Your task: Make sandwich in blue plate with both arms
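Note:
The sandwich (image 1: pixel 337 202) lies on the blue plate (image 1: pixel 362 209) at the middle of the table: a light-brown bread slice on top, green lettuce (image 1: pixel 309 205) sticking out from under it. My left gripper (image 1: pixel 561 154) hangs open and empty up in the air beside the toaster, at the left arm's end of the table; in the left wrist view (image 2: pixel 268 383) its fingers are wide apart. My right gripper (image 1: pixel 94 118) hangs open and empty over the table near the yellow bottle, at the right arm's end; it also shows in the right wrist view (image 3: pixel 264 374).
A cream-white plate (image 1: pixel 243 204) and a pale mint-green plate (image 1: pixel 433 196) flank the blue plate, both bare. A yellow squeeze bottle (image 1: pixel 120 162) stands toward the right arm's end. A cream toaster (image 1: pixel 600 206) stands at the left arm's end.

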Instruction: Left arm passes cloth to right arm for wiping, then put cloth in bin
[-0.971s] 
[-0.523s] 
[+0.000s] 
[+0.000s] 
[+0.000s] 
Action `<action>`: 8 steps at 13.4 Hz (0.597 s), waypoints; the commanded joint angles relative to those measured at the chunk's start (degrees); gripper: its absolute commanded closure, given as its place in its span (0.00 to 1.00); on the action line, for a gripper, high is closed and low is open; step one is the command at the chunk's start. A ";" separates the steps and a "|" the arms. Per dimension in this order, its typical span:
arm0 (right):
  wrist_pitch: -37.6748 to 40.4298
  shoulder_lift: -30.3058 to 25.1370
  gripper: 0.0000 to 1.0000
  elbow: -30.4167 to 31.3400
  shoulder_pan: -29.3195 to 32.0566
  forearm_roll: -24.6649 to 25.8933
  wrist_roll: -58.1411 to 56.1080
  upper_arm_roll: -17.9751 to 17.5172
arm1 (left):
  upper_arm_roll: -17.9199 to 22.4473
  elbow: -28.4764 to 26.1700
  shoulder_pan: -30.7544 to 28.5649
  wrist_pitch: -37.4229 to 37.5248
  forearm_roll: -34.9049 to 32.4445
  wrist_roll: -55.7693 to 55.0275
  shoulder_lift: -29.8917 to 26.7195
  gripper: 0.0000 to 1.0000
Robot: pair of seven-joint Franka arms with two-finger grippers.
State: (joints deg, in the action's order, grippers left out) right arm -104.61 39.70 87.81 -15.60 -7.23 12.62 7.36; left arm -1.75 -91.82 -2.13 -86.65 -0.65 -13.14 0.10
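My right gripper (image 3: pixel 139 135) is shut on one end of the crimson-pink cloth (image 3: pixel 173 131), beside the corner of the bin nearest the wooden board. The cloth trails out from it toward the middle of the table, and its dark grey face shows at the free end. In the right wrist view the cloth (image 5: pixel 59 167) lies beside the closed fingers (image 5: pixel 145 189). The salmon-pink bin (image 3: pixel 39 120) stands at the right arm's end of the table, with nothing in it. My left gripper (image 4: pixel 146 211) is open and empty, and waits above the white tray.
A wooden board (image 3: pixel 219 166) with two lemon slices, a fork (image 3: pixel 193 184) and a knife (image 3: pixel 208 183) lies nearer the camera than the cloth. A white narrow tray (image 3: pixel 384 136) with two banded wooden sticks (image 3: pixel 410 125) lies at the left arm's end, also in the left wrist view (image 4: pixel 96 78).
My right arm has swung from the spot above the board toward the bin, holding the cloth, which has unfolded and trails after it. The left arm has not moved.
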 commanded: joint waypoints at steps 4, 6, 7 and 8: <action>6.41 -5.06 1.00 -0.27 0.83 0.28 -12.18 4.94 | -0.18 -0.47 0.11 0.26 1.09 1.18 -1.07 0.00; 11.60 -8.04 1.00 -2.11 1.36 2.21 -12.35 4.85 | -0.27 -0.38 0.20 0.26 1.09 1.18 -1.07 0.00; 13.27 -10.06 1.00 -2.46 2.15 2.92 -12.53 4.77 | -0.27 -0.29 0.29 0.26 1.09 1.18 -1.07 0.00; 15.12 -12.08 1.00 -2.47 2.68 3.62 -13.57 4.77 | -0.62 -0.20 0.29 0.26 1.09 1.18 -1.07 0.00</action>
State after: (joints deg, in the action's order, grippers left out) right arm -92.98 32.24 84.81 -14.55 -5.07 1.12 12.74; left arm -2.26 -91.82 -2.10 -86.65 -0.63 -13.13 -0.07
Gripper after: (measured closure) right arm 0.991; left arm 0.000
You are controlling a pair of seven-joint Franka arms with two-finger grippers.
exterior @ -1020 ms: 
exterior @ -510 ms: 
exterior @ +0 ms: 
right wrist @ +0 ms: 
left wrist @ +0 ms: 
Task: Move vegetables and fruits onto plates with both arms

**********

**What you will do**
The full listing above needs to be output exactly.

**Output of the exercise**
Your task: Make sandwich in blue plate with both arms
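Note:
The sandwich (image 1: pixel 337 202) lies on the blue plate (image 1: pixel 362 209) at the middle of the table: a light-brown bread slice on top, green lettuce (image 1: pixel 309 205) sticking out from under it. My left gripper (image 1: pixel 561 154) hangs open and empty up in the air beside the toaster, at the left arm's end of the table; in the left wrist view (image 2: pixel 268 383) its fingers are wide apart. My right gripper (image 1: pixel 94 118) hangs open and empty over the table near the yellow bottle, at the right arm's end; it also shows in the right wrist view (image 3: pixel 264 374).
A cream-white plate (image 1: pixel 243 204) and a pale mint-green plate (image 1: pixel 433 196) flank the blue plate, both bare. A yellow squeeze bottle (image 1: pixel 120 162) stands toward the right arm's end. A cream toaster (image 1: pixel 600 206) stands at the left arm's end.
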
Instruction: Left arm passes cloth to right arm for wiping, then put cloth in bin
[-0.971s] 
[-0.523s] 
[+0.000s] 
[+0.000s] 
[+0.000s] 
Action `<action>`: 8 steps at 13.4 Hz (0.597 s), waypoints; the commanded joint angles relative to those measured at the chunk's start (degrees); gripper: its absolute commanded closure, given as its place in its span (0.00 to 1.00); on the action line, for a gripper, high is closed and low is open; step one is the command at the chunk's start. A ";" separates the steps and a "|" the arms. Per dimension in this order, its typical span:
arm0 (right):
  wrist_pitch: -37.6748 to 40.4298
  shoulder_lift: -30.3058 to 25.1370
  gripper: 0.0000 to 1.0000
  elbow: -30.4167 to 31.3400
  shoulder_pan: -29.3195 to 32.0566
  forearm_roll: -24.6649 to 25.8933
  wrist_roll: -58.1411 to 56.1080
  upper_arm_roll: -17.9751 to 17.5172
arm1 (left):
  upper_arm_roll: -17.9199 to 22.4473
  elbow: -28.4764 to 26.1700
  shoulder_pan: -30.7544 to 28.5649
  wrist_pitch: -37.4229 to 37.5248
  forearm_roll: -34.9049 to 32.4445
  wrist_roll: -55.7693 to 55.0275
  shoulder_lift: -29.8917 to 26.7195
  gripper: 0.0000 to 1.0000
Robot: pair of seven-joint Franka arms with two-finger grippers.
State: (joints deg, in the action's order, grippers left out) right arm -104.61 39.70 87.81 -15.60 -7.23 12.62 7.36; left arm -1.75 -91.82 -2.13 -86.65 -0.65 -13.14 0.10
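My right gripper (image 3: pixel 139 135) is shut on one end of the crimson-pink cloth (image 3: pixel 173 131), beside the corner of the bin nearest the wooden board. The cloth trails out from it toward the middle of the table, and its dark grey face shows at the free end. In the right wrist view the cloth (image 5: pixel 59 167) lies beside the closed fingers (image 5: pixel 145 189). The salmon-pink bin (image 3: pixel 39 120) stands at the right arm's end of the table, with nothing in it. My left gripper (image 4: pixel 146 211) is open and empty, and waits above the white tray.
A wooden board (image 3: pixel 219 166) with two lemon slices, a fork (image 3: pixel 193 184) and a knife (image 3: pixel 208 183) lies nearer the camera than the cloth. A white narrow tray (image 3: pixel 384 136) with two banded wooden sticks (image 3: pixel 410 125) lies at the left arm's end, also in the left wrist view (image 4: pixel 96 78).
My right arm has swung from the spot above the board toward the bin, holding the cloth, which has unfolded and trails after it. The left arm has not moved.
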 commanded: joint waypoints at steps 4, 6, 7 and 8: <action>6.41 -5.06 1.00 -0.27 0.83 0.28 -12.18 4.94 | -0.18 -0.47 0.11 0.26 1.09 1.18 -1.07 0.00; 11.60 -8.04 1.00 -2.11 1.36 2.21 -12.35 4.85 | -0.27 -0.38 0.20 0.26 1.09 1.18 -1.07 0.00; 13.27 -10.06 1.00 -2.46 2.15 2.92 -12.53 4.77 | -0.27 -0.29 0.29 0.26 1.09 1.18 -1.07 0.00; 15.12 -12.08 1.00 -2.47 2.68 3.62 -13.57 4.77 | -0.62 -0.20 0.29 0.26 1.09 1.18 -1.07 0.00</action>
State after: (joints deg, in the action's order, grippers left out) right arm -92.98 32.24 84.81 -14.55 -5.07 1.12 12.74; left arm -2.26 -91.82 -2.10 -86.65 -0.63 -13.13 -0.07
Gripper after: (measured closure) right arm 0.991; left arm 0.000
You are controlling a pair of seven-joint Franka arms with two-finger grippers.
exterior @ -1020 ms: 
exterior @ -510 ms: 
exterior @ +0 ms: 
right wrist @ +0 ms: 
left wrist @ +0 ms: 
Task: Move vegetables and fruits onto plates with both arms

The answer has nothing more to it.